Even the simplest things change – here’s a brief history of nested loop joins, starting from 8i, based on the following query (with some hints):

select
	t2.n1, t1.n2
from
	t2,t1
where
	t2.n2 = 45
and	t2.n1 = t1.n1
;

There’s an index to support the join from t2 to t1, and I’ve forced an (unsuitable) index scan for the predicate on t2.

Basic plan for 8i (8.1.7.4)

As reported by $ORACLE_HOME/rdbms/admin/utlxpls.sql.
Note the absence of a Predicate Information section.

Plan Table
--------------------------------------------------------------------------------
| Operation                 |  Name    |  Rows | Bytes|  Cost  | Pstart| Pstop |
--------------------------------------------------------------------------------
| SELECT STATEMENT          |          |   225 |    3K|   3038 |       |       |
|  NESTED LOOPS             |          |   225 |    3K|   3038 |       |       |
|   TABLE ACCESS BY INDEX RO|T2        |    15 |  120 |   3008 |       |       |
|    INDEX FULL SCAN        |T2_I1     |    15 |      |      8 |       |       |
|   TABLE ACCESS BY INDEX RO|T1        |     3K|   23K|      2 |       |       |
|    INDEX RANGE SCAN       |T1_I1     |     3K|      |      1 |       |       |
--------------------------------------------------------------------------------

Basic plan for 9i (9.2.0.8)

As reported by a call to a home-grown version of dbms_xplan.display_cursor() with statistics_level set to all.

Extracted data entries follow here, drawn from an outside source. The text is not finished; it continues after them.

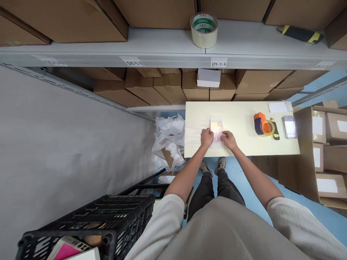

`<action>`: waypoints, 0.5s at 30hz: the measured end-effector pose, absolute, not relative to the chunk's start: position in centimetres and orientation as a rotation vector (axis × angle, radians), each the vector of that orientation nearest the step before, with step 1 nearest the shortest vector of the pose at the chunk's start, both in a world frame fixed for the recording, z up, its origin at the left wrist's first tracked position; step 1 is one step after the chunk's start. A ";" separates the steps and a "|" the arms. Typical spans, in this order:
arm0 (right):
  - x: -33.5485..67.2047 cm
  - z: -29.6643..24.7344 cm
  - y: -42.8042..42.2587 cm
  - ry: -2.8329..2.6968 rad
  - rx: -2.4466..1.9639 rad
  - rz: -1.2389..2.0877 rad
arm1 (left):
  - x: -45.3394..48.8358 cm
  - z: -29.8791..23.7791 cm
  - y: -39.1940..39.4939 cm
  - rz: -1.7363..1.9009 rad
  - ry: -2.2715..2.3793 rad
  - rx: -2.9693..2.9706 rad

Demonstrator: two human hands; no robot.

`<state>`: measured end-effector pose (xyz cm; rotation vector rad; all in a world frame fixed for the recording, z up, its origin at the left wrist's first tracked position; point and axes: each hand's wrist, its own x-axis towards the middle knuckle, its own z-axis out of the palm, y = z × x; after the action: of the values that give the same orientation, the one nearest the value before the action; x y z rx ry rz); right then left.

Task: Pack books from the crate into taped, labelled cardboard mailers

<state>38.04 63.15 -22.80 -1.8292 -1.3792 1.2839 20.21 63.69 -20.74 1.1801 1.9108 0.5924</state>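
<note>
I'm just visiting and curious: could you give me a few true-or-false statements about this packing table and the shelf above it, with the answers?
1. The left hand and right hand both touch the small packet on the table. True.
2. The orange tape dispenser is in the right hand. False: it lies on the table, apart from both hands.
3. A roll of tape stands on the shelf. True.
4. The black crate sits on the table. False: it is off the table, at the person's left.

left hand (207,137), right hand (229,140) on clear packet (216,130), table (244,144)
</note>
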 end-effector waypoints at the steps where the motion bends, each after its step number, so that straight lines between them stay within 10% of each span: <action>1: 38.1 -22.9 63.1 -1.372 -1.829 1.295 | 20.2 -20.8 63.6 0.581 1.930 1.159; 15: 41.5 -23.0 64.6 -1.296 -1.905 1.200 | 23.2 -20.8 62.7 0.706 1.663 1.174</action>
<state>41.48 64.55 -22.95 -1.9049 -1.2963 1.2003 23.16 62.71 -20.80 1.1736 1.6628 0.7057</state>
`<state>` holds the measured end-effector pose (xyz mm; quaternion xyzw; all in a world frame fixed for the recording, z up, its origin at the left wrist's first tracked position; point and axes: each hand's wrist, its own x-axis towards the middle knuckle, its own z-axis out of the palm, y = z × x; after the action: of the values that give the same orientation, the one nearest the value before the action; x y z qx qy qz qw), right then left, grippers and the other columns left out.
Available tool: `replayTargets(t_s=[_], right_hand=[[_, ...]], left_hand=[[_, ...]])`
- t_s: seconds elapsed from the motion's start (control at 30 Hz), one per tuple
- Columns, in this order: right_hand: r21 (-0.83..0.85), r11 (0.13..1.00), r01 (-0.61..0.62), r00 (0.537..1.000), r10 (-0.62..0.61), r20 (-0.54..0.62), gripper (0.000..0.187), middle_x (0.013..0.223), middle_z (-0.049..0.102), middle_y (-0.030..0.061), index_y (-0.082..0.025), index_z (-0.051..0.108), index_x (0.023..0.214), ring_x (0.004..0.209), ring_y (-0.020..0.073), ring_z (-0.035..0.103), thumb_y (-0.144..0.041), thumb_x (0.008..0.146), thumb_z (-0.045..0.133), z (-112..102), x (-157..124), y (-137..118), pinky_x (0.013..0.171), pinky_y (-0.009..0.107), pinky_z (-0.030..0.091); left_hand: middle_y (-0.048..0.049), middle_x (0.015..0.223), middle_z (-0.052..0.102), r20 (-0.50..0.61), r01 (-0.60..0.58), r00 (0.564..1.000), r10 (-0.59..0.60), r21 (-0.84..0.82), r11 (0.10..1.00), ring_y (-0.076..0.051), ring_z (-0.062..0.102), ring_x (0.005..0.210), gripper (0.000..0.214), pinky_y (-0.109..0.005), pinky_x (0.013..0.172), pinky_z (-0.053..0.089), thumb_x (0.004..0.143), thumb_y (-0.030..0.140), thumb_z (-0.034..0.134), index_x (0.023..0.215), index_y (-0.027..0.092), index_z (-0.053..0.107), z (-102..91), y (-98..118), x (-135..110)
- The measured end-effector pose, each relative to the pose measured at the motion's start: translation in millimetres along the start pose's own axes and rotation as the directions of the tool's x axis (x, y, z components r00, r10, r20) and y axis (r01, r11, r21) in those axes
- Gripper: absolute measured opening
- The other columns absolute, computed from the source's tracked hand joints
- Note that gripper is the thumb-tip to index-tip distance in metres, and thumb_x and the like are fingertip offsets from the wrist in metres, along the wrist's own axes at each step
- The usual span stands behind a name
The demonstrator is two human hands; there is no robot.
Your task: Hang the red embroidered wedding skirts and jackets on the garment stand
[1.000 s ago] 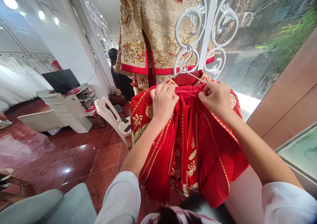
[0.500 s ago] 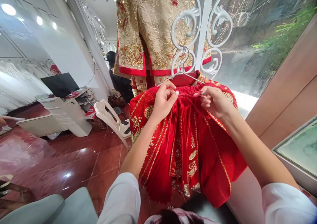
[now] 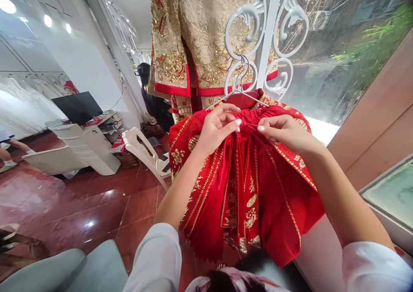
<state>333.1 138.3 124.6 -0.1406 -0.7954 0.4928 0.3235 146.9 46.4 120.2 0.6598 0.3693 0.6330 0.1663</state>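
Note:
A red pleated skirt [image 3: 248, 184] with gold embroidery hangs from a metal hanger [image 3: 240, 95] hooked on a white scrolled rack [image 3: 267, 38]. My left hand [image 3: 216, 128] pinches the skirt's gathered waistband from the left, fingers closed on the cloth. My right hand [image 3: 284, 133] pinches the same waistband from the right, fingertips almost meeting the left ones. Behind the rack hangs a gold embroidered jacket [image 3: 190, 38] with red trim.
A white plastic chair [image 3: 145, 150] stands to the left on the red tiled floor [image 3: 80, 206]. A white desk [image 3: 84, 141] carries a dark monitor [image 3: 79, 106]. A person in dark clothes [image 3: 155, 102] sits behind. White gowns hang at far left. A window is on the right.
Both hands turned from gripping the waistband with knuckles up to pinching it with fingertips, and drew closer together at the middle of the skirt.

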Motion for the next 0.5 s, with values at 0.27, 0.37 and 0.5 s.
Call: replayTargets(t_s=[0.27, 0.37, 0.5], right_hand=[[0.301, 0.954, -0.014, 0.966, 0.091, -0.243, 0.026, 0.054, 0.049, -0.0017, -0.015, 0.056, 0.059, 0.046, 0.0063, 0.045, -0.031, 0.063, 0.076, -1, 3, 13, 0.041, 0.019, 0.032], [0.351, 0.936, 0.01, 0.957, 0.092, -0.274, 0.022, 0.054, 0.047, -0.0026, -0.015, 0.058, 0.059, 0.045, 0.0052, 0.043, -0.027, 0.061, 0.076, -2, 5, 17, 0.039, 0.019, 0.031], [0.46, 0.877, 0.138, 0.959, -0.002, -0.284, 0.021, 0.063, 0.053, -0.002, -0.017, 0.067, 0.077, 0.051, 0.004, 0.044, -0.031, 0.063, 0.074, 1, 5, 15, 0.038, 0.016, 0.028]], left_hand=[[0.009, 0.052, 0.024, -0.138, -0.055, 0.99, 0.04, -0.106, 0.993, -0.005, 0.026, 0.042, 0.018, -0.018, 0.044, 0.029, 0.074, 0.01, 0.06, 0.083, 0.023, 0.052, -6.5, -25, 10], [0.0091, 0.051, 0.028, -0.162, -0.066, 0.985, 0.054, -0.071, 0.995, -0.005, 0.03, 0.042, 0.016, -0.018, 0.045, 0.032, 0.076, 0.012, 0.06, 0.084, 0.023, 0.052, -11.0, -26, 5], [0.007, 0.057, 0.047, -0.135, -0.097, 0.988, 0.078, -0.146, 0.984, -0.006, 0.049, 0.052, 0.016, -0.019, 0.055, 0.044, 0.077, 0.024, 0.065, 0.09, 0.022, 0.055, -9.0, -20, 1]])
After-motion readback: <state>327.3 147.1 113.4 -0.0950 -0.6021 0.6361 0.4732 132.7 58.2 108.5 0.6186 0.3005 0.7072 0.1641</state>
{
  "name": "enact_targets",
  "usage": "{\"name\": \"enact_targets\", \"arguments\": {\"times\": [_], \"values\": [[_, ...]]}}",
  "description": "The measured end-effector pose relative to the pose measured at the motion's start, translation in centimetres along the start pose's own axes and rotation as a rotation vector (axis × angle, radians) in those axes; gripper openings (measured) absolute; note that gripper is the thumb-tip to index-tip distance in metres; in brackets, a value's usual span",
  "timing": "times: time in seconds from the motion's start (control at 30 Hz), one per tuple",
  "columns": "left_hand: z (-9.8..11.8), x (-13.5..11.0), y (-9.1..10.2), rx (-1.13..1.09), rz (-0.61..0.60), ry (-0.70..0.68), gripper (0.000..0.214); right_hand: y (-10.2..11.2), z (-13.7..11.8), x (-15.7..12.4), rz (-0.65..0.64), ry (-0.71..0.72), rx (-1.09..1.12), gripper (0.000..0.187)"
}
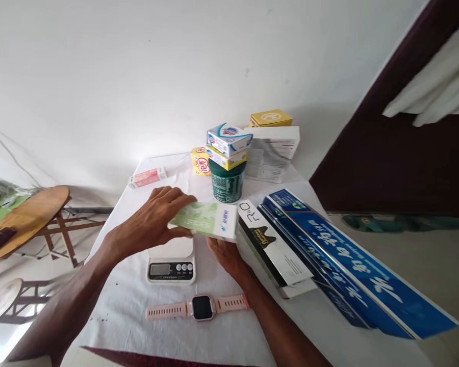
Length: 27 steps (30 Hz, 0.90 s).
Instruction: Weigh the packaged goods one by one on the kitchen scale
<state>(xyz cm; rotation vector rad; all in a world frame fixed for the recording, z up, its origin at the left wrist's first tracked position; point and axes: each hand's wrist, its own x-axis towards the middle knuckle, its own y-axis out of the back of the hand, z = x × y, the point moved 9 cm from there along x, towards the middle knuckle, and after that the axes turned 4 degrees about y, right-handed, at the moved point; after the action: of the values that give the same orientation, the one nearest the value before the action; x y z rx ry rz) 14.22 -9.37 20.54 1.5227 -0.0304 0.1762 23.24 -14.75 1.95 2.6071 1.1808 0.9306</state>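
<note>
A flat green and white box (208, 220) is held level just above a small white kitchen scale (171, 261) on the white table (252, 336). My left hand (153, 219) grips the box's left end from above, fingers curled over its edge. My right hand (224, 254) supports the box from underneath, palm up, its fingers mostly hidden by the box. The scale's display and buttons face me below the box.
A pink smartwatch (199, 307) lies flat near the front edge. Right of the hands lie a black and white box (273, 247) and long blue boxes (352, 267). Behind stand a green tub (227, 182) topped with small boxes, a white carton (273, 153) and a pink and white box (148, 177).
</note>
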Motion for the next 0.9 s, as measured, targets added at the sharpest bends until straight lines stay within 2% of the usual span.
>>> {"name": "enact_targets", "arguments": {"times": [0.13,0.23,0.3,0.4,0.5,0.63,0.73,0.9], "values": [[-6.8,-5.2,-3.4,0.014,-0.077,0.253,0.054,-0.7,0.0,1.7,-0.047,-0.079,0.115,0.028],[-9.0,-7.3,-6.0,-0.019,-0.136,0.362,0.051,-0.6,0.0,2.0,-0.056,-0.139,0.162,0.03],[-9.3,-7.7,-7.1,-0.042,-0.161,0.396,0.052,-0.5,0.0,1.8,-0.062,-0.163,0.166,0.03],[-9.0,-7.6,-7.7,-0.04,-0.163,0.415,0.056,-0.3,0.0,1.7,-0.074,-0.176,0.157,0.029],[-9.0,-7.5,-7.2,-0.051,-0.142,0.4,0.071,-0.2,-0.1,1.7,-0.082,-0.181,0.153,0.03],[-10.0,-8.0,-5.5,-0.065,-0.077,0.406,0.092,-0.3,-0.2,1.8,-0.081,-0.187,0.152,0.028],[-10.4,-8.1,-5.1,-0.054,-0.066,0.399,0.089,-0.3,-0.2,1.9,-0.083,-0.189,0.158,0.028],[-9.7,-8.1,-7.2,-0.111,-0.156,0.371,0.066,-0.3,0.0,1.8,-0.093,-0.196,0.163,0.03]]}}
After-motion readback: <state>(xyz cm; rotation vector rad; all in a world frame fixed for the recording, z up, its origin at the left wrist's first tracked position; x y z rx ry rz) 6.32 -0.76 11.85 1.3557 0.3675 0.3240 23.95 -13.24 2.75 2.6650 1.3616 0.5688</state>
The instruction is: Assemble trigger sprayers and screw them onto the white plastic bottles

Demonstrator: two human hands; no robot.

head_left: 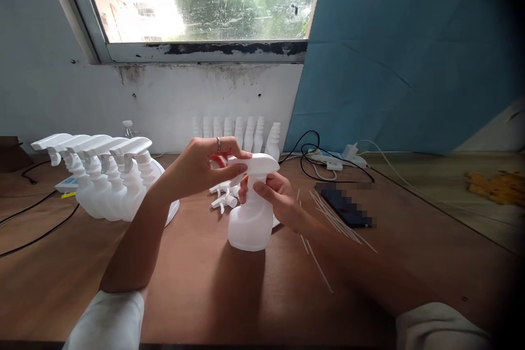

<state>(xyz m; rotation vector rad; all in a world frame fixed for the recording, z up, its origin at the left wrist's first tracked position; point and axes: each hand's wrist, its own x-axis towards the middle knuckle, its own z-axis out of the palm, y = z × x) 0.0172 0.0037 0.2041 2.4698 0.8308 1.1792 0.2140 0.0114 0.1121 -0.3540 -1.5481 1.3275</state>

Note the “prefetch” shape of the body of the plan but the inconsistency in the numbers reported for Rows, Bytes, and Cost seem to be reporting the “traditional” 8i values transposed to match the new arrangement of the operations. There’s also a little oddity in the A-rows column in line 2 which looks as if it is the sum of its children plus 1 when the size of the rowsource is (presumably) the 225 rowids used to access the table.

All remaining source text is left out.